His success was complete by the time the tour closed in New York City; thousands of his regular readers saw him off on the ship back to England in the harbor. He waved his hat from the ship back to the harbor throng, getting the same hearty cheers he had received at the end of his performances in theaters and lecture halls.
Dickens left behind an edition to his "American Notes" after this second tour.
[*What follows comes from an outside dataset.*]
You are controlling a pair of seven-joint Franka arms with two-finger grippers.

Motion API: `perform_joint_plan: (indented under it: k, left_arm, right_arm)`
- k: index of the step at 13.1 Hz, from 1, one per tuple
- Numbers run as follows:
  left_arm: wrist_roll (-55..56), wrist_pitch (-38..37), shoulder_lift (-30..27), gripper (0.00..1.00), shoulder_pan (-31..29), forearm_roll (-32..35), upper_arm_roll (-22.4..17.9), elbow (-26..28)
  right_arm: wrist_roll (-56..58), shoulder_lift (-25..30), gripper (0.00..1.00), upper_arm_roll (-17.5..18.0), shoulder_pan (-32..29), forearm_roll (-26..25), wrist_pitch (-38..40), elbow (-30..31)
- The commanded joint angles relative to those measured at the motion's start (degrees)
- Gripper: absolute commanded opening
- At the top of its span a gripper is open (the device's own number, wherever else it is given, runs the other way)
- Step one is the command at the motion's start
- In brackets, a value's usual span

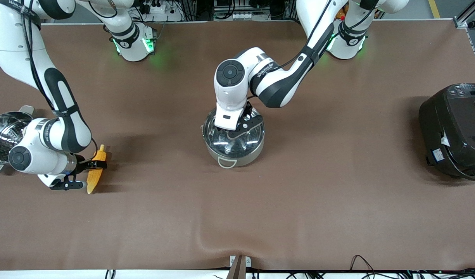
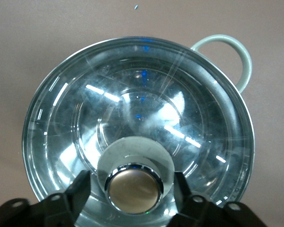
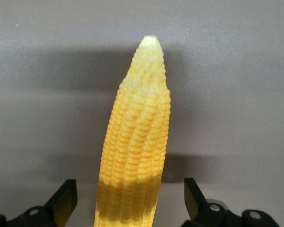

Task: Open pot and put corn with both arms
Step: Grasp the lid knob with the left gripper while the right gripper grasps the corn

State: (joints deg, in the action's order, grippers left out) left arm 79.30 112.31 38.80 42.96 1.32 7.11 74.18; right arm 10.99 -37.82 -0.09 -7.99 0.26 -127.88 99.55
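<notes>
The steel pot (image 1: 237, 155) stands mid-table with its glass lid (image 1: 221, 139) on it. My left gripper (image 1: 241, 128) is over the lid. In the left wrist view its fingers (image 2: 80, 189) stand open on either side of the copper-coloured knob (image 2: 135, 188), with a gap on each side. The lid (image 2: 132, 109) and one pale loop handle (image 2: 232, 56) show there too. The yellow corn (image 1: 96, 170) lies on the table at the right arm's end. My right gripper (image 1: 92, 167) is low over it, and its open fingers (image 3: 66, 198) straddle the cob (image 3: 135, 142) without touching it.
A steel pot with a perforated insert (image 1: 4, 135) stands at the right arm's end, beside the right arm's wrist. A big black rice cooker (image 1: 454, 131) stands at the left arm's end. Brown cloth (image 1: 338, 193) covers the table.
</notes>
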Motion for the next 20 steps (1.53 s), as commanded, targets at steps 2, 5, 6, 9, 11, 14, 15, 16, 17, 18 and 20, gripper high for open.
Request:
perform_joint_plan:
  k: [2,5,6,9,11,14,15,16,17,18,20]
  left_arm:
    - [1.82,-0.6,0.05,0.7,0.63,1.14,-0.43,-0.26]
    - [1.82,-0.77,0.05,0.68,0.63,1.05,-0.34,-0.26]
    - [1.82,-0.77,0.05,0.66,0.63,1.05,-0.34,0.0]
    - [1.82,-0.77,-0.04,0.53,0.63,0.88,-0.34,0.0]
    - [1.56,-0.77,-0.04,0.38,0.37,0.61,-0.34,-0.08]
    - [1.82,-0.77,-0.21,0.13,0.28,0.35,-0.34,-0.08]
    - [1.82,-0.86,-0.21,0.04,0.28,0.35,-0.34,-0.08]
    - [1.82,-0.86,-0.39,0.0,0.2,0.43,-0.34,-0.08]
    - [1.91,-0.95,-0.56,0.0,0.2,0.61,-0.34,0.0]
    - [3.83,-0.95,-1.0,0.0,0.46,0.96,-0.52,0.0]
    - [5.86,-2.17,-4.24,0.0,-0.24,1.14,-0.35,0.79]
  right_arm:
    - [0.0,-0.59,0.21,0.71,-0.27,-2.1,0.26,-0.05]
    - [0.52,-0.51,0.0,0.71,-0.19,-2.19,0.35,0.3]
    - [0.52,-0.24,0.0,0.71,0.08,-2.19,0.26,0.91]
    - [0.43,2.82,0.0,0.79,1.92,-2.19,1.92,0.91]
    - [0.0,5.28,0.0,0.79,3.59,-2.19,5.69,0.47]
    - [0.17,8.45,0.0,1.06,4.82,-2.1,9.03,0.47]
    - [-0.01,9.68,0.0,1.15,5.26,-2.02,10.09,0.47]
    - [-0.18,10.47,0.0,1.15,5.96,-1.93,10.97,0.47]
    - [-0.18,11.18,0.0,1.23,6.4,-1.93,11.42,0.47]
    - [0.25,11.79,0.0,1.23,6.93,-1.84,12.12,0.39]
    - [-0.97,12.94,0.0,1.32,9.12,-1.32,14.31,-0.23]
It was a postscript to that book and his "Martin Chuzzlewit" novel (partly set in America) that records a deeper understanding of the United States and of himself, taken from a dinner in his honor in New York on the eve of his return to his homeland:
"`So much of my voice has lately been heard in the land, that I might have been contented with troubling you no further from my present standing-point, were it not a duty with which I henceforth charge myself, not only here but on every suitable occasion, whatsoever and wheresoever, to express my high and grateful sense of my second reception in America, and to bear my honest testimony to the national generosity and magnanimity. Also, to declare how astounded I have been by the amazing changes I have seen around me on every side, - changes moral, changes physical, changes in the amount of land subdued and peopled, changes in the rise of vast new cities, changes in the growth of older cities almost out of recognition, changes in the graces and amenities of life, changes in the Press, without whose advancement no advancement can take place anywhere. Nor am I, believe me, so arrogant as to suppose that in five and twenty years there have been no changes in me, and that I had nothing to learn and no extreme impressions to correct when I was here first."